Loka - 2

472 64 8
                                    

"Mama dan Papa tidak akan setuju dengan rencana perceraianmu dengan Jonathan !!!"


Raungan marah Nyonya Wisesa senior menggema di ruang tamu rumah Dinda. Wanita paruh baya dengan tatanan rambut tersanggul rapi dan setelan pakaian yang berkelas menatap tajam ke arah wanita berusia tiga puluhan yang duduk berhadapan dengannya.


"Aku tidak membutuhkan persetujuan Mama dan Papa untuk melakukan itu !!! Ini pernikahanku dan Kak Jo, kami yang berhak memutuskan kapan kami akan mengakhiri pernikahan bisnis ini !!!" balas Dinda.


"DINDA!! JAGA UCAPANMU !!!"


Dinda menarik napasnya panjang lalu menghembuskannya perlahan untuk menenangkan dirinya agar tak ikut tersulut emosi oleh sikap ibunya.


"Sudah ya Ma..... Kalau Mama masih mau membahas perceraianku dengan Kak Jo, lebih baik Mama pulang saja. Keputusanku sudah bulat, Ma.... Anak-anak juga akan pulang sebentar lagi. Aku tidak mau mereka semakin terluka karena pembahasan soal perceraian ini...."



"Justru itu.... Mama ingin anak-anakmu supaya mendengar semua ini. Mama ingin supaya mereka menasehatimu untuk tidak bertindak gegabah seperti ini. Sadarlah, Dinda.... Ini bukan hanya tentangmu saja! Keluarga kita akan hancur tanpa Keluarga Suh. Siapa yang akan mengurus semua perusahaan kita  kalau bukan Jonathan? Memangnya kamu bisa melakukannya? Selama ini yang kamu lakukan hanya sibuk berdonasi sana sini dan menghabiskan uang perusahaan. Kamu pikir darimana datangnya semua uang itu kalau bukan dari suamimu? Dari nama besar keluarga suamimu !"


"Kita bisa menyewa jasa profesional untuk melakukannya, Ma....."

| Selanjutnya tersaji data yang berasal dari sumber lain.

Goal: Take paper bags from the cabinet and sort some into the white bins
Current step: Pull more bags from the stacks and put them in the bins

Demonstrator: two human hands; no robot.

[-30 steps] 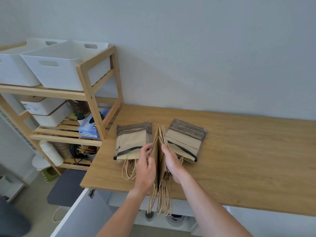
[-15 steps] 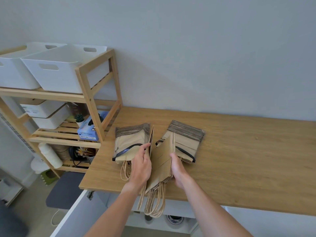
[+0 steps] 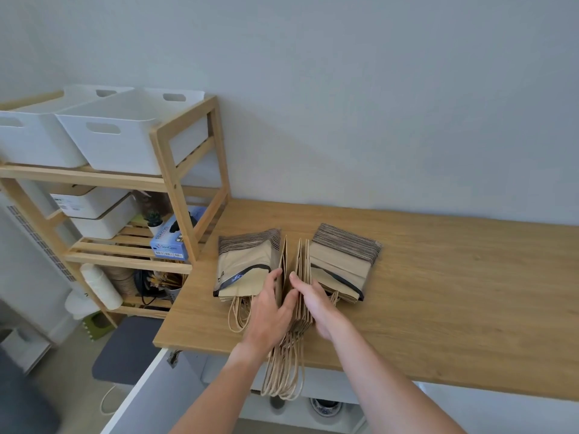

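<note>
Several flat brown paper bags (image 3: 301,277) stand on edge on the wooden counter (image 3: 438,292), their twisted handles hanging over its front edge. My left hand (image 3: 271,311) presses their left side and my right hand (image 3: 316,303) their right side, fingers splitting the stack. A banded bundle of bags (image 3: 246,264) lies flat to the left, another bundle (image 3: 343,261) to the right. Two white bins (image 3: 122,130) sit on top of the wooden shelf at left.
The wooden shelf unit (image 3: 175,170) stands against the counter's left end and holds lidded white boxes (image 3: 94,211), a blue glove box (image 3: 170,242) and a small plant. An open white cabinet door (image 3: 147,399) juts out below the counter's left front.
The upright bags, which leaned right and fanned open half a second ago, stand straight again between both hands. My view has shifted slightly.
</note>
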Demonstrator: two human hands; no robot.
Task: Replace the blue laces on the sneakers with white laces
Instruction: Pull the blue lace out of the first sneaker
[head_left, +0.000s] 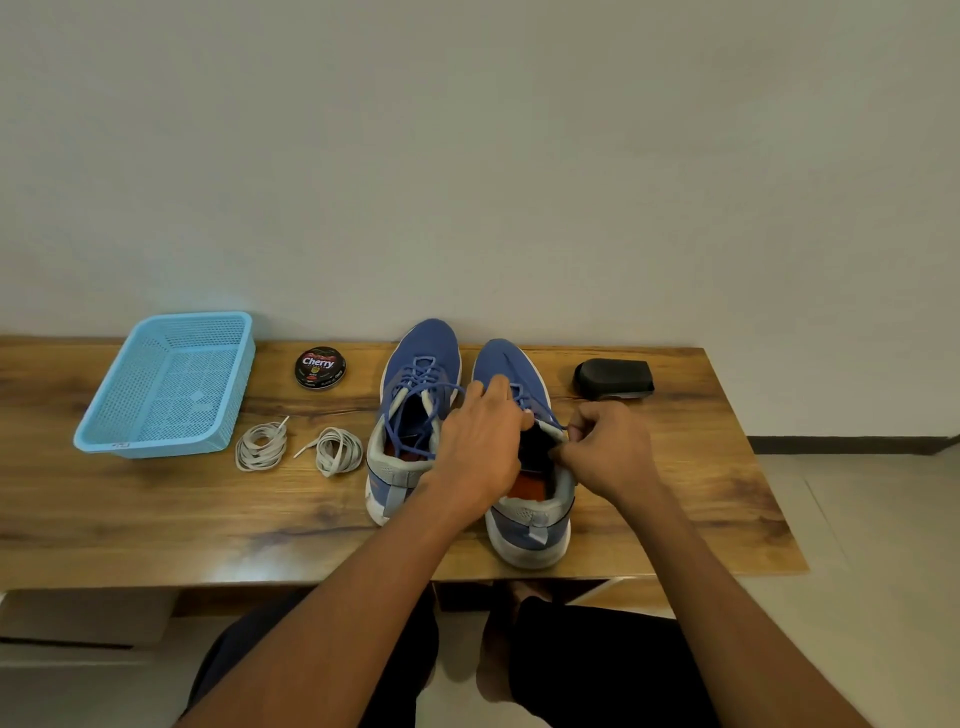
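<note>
At frame centre, two blue sneakers stand side by side. The left hand (480, 447) and right hand (605, 449) both pinch the blue lace (524, 397) over the right sneaker (527, 525). White laces (337, 449) lie coiled to the left.

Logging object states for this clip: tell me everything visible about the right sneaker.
The right sneaker is blue knit with a grey mesh collar, white sole, heel tab and orange insole. It stands upright on the table, toe to the wall, heel towards the person, beside the left sneaker. Its blue lace is partly threaded. The left hand covers its tongue area with curled fingers; the right hand pinches the lace at the collar.
</note>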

"Tidak bisa !!! Mama tidak akan membiarkan usaha dan kerja keras Papamu dinikmati oleh orang lain. Cabut gugatanmu sekarang, Dinda !!! Mama sudah bicara dengan Jonathan. Bukankah dia juga tidak setuju dengan keputusanmu, jadi untuk apa kamu berkeras untuk bercerai ?"


"Aku tidak bisa, Ma.."


Ibu Dinda nampak semakin murka. Dia berdiri dari sofa tunggal yang dia duduki, berjalan tergesa mendekati Dinda. Dia lalu meremas pundak Dinda, membawa Dinda berdiri berhadapan dengannya.


"Jadi, kamu benar-benar ingin melihat keluargamu sendiri hancur, Din? Begitu ? Kamu ingin melihat apa yang kami bangun susah payah ini lenyap begitu saja? Kalau kamu bosan dengan Jonathan, kencani saja pria lain diam-diam. Yang penting jangan ceraikan dia. Mama masih butuh Jonathan serta pengaruh keluarganya...."

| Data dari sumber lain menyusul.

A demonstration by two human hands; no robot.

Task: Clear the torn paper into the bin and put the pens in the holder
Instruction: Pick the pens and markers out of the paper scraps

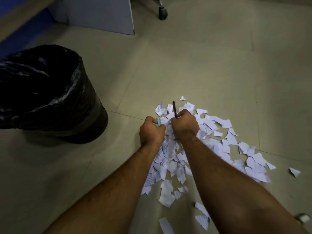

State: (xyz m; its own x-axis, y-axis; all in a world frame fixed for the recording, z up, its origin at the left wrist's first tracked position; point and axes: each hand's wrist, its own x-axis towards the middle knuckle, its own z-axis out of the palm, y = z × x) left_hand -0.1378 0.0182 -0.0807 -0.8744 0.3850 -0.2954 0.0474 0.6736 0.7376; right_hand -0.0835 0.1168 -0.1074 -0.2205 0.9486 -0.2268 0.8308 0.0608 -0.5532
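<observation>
A heap of torn white printed paper [219,146] lies spread over the floor in front of me. My left hand [152,130] is closed around a light blue pen [163,147], which sticks out above and below the fist. My right hand [184,123] grips a dark pen [174,108] that points up and away over the scraps. Both hands hover just above the near-left part of the heap. A bin lined with a black plastic bag [50,92] stands to the left. No pen holder is in view.
A grey panel [104,14] and a chair castor [163,13] stand at the back. A blue surface [25,29] runs behind the bin. Stray scraps [294,172] lie apart at the right. A small shiny object [303,218] sits at the bottom right edge.
</observation>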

Dinda kini tidak bisa menahan dirinya lagi. Ucapan sang ibu barusan berhasil menyulut emosinya.


"Mam, enough !!!!! Apa Mama pikir Kak Jonathan itu hanya alat penghasil uang untuk keluarga kita?"


Ibu Dinda mengangguk mantap.


"Kenyataannya memang begitu bukan? Kamu sendiri yang bilang tadi, pernikahan kalian adalah pernikahan bisnis. Mama tahu Jonathan masih menemui kekasihnya bahkan setelah kalian menikah. Dan Mama tahu alasanmu untuk tetap bertahan dalam pernikahan tanpa cinta itu. Mama tahu semua yang kamu lakukan...."


Dinda terkesiap. Tampak tidak siap mendengar serangan dari mulut ibunya.


"Mama tahu semua yang sudah kamu lakukan, dan kamu hanya perlu terus melakukannya.... Meskipun dengan mengakui anak orang lain sebagai anak Jonathan, atau berusaha membunuh kekasih Jonathan serta anak yang ada di dalam kandungannya, lakukan saja seperti itu Dinda.... Kamu hanya perlu bertahan seperti yang sudah kamu lakukan selama ini...."


"Henry itu benar-benar anak Kak Jonathan, Mam !!! Tolong berhenti mengungkit-ungkit permasalahan itu!!!"


Hati Dinda tertohok mendengar kalimat demi kalimat yang terucap dari bibir ibu kandungnya. Seolah tanpa beban, seolah tidak ada rasa sakit yang turut dirasakan oleh wanita itu atas penderitaan putrinya. Dinda pikir, kehilangan putrinya adalah kesakitan terbesar yang pernah dia rasakan.